Dia menegaskan jika data-data dimaksud telah lengkap, Sekarga akan kembali ke Bareskrim Mabes Polri untuk melanjutkan pelaporan.

Permintaan klarifikasi

Dalam akun resmi Instagramnya, Sekarga sempat mengunggah permintaan klarifikasi dari Irfan ihwal penghentian pemotongan iuran tersebut.

Permintaan klarifikasi disampaikan melalui surat bernomor SKGA-6/391/XI/2023 pada 27 November 2023.

Dalam surat itu, Sekarga menyatakan pemotongan iuran anggota serikat pekerja telah diatur dalam Pasal 2 keputusan Menteri Ketenagakerjaan No.187/MEN/X/2004 tentang iuran anggota serikat pekerja atau serikat buruh, dan juga diatur dalam Pasal 9 ayat 3 perjanjian kerja bersama (PKB).
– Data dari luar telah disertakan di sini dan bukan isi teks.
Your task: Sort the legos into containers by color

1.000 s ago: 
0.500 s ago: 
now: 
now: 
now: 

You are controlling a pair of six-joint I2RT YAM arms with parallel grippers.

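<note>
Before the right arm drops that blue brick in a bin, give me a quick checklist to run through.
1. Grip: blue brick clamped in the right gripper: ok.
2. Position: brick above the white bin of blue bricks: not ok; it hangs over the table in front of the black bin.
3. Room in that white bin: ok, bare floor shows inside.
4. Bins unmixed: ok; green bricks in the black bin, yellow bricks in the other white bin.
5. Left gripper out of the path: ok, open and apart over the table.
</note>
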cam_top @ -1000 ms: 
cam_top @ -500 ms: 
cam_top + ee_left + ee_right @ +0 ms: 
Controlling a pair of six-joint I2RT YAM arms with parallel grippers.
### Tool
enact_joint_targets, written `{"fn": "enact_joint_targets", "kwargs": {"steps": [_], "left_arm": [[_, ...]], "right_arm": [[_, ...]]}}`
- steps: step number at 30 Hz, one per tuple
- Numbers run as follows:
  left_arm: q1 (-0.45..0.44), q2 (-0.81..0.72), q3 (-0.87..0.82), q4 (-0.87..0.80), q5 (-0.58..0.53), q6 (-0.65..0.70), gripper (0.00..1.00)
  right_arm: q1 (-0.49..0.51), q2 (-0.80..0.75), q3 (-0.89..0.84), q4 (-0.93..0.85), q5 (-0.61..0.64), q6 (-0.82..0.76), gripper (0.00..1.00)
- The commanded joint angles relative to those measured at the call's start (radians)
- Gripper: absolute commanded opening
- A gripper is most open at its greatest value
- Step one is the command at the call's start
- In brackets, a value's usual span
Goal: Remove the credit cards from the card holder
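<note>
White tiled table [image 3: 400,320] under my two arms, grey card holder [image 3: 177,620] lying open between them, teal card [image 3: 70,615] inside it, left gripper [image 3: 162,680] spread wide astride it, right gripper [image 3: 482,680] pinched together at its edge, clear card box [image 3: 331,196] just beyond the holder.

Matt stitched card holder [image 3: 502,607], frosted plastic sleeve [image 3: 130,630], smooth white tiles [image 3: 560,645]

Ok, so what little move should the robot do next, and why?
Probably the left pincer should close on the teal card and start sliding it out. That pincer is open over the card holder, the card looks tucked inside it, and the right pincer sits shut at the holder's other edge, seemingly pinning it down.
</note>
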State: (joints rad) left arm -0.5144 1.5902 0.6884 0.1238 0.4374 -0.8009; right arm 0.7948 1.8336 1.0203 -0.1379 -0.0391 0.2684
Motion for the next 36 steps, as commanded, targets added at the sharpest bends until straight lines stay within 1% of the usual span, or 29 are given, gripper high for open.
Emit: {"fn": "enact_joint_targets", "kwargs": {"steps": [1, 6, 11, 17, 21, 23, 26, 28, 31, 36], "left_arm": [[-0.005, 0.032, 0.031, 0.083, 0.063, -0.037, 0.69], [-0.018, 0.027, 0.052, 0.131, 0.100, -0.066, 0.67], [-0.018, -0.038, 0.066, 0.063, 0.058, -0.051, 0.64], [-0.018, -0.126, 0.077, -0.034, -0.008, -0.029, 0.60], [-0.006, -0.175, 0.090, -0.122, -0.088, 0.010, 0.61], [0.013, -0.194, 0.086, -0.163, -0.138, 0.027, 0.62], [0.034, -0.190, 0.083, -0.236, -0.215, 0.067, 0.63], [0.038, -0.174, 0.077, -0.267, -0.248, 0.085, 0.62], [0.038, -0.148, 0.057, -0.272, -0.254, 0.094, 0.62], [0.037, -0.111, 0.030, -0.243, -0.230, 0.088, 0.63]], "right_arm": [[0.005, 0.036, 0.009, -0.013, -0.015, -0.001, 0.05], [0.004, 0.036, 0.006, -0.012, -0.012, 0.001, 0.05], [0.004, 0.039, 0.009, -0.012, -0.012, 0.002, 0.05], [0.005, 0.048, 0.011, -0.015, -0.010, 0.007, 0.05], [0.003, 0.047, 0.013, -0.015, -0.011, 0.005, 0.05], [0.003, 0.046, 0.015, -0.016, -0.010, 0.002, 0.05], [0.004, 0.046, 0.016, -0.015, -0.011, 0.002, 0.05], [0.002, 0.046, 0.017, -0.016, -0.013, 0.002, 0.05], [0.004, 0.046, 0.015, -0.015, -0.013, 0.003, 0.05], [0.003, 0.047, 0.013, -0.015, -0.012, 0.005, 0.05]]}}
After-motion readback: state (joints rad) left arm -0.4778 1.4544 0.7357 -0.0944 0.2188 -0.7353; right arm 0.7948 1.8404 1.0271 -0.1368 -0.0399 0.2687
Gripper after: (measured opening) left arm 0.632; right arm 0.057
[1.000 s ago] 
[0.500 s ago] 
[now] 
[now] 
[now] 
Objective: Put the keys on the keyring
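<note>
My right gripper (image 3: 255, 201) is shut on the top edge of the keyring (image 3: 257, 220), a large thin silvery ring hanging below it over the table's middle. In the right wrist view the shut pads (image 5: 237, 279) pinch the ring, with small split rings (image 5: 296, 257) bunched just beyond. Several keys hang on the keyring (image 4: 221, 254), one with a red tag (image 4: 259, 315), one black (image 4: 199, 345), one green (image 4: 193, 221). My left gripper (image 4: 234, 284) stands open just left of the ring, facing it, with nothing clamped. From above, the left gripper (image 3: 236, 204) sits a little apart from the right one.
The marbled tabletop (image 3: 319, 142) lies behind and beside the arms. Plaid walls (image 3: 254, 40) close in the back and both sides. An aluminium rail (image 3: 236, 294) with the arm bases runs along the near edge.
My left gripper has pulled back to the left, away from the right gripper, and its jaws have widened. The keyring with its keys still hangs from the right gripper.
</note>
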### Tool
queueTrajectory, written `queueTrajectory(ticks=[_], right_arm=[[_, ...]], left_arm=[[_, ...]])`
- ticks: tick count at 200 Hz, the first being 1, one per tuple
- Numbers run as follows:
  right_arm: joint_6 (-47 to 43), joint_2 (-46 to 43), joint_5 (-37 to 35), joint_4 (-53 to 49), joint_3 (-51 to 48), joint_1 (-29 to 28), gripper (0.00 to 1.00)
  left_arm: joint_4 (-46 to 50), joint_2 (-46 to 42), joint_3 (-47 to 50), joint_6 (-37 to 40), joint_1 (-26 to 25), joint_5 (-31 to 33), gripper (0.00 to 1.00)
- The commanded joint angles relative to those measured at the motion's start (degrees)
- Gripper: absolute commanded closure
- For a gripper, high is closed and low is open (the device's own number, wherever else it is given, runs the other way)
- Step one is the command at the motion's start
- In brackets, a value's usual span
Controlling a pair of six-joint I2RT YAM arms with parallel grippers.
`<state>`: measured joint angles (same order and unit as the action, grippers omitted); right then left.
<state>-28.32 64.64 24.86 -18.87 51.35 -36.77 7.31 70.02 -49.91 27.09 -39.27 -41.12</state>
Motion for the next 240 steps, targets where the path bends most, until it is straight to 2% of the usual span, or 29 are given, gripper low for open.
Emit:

"Bahwa sehubungan dengan adanya penghentian pemotongan iuran anggota Sekarga periode bulan November 2023 oleh perusahaan atau unit human capital payroll, maka pada kesempatan ini kami ingin mengklarifikasi apakah pengertian pemotongan tersebut atas perintah atau keputusan manajemen," demikian bunyi surat tersebut.

Sekarga juga menyampaikan bahwa pemotongan iuran tersebut patut diduga sebagai bagian dari upaya menghalang-halangi kegiatan serikat pekerja sebagaimana dijamin dalam Pasal 79 ayat 1 dan 2 PKB dan Pasal 28 juncto Pasal 43 Undang-Undang No.21/2000 tentang Serikat Pekerja.

"Maka kami meminta manajemen sifatnya memberikan klarifikasi pada kesempatan pertama," demikian surat tersebut.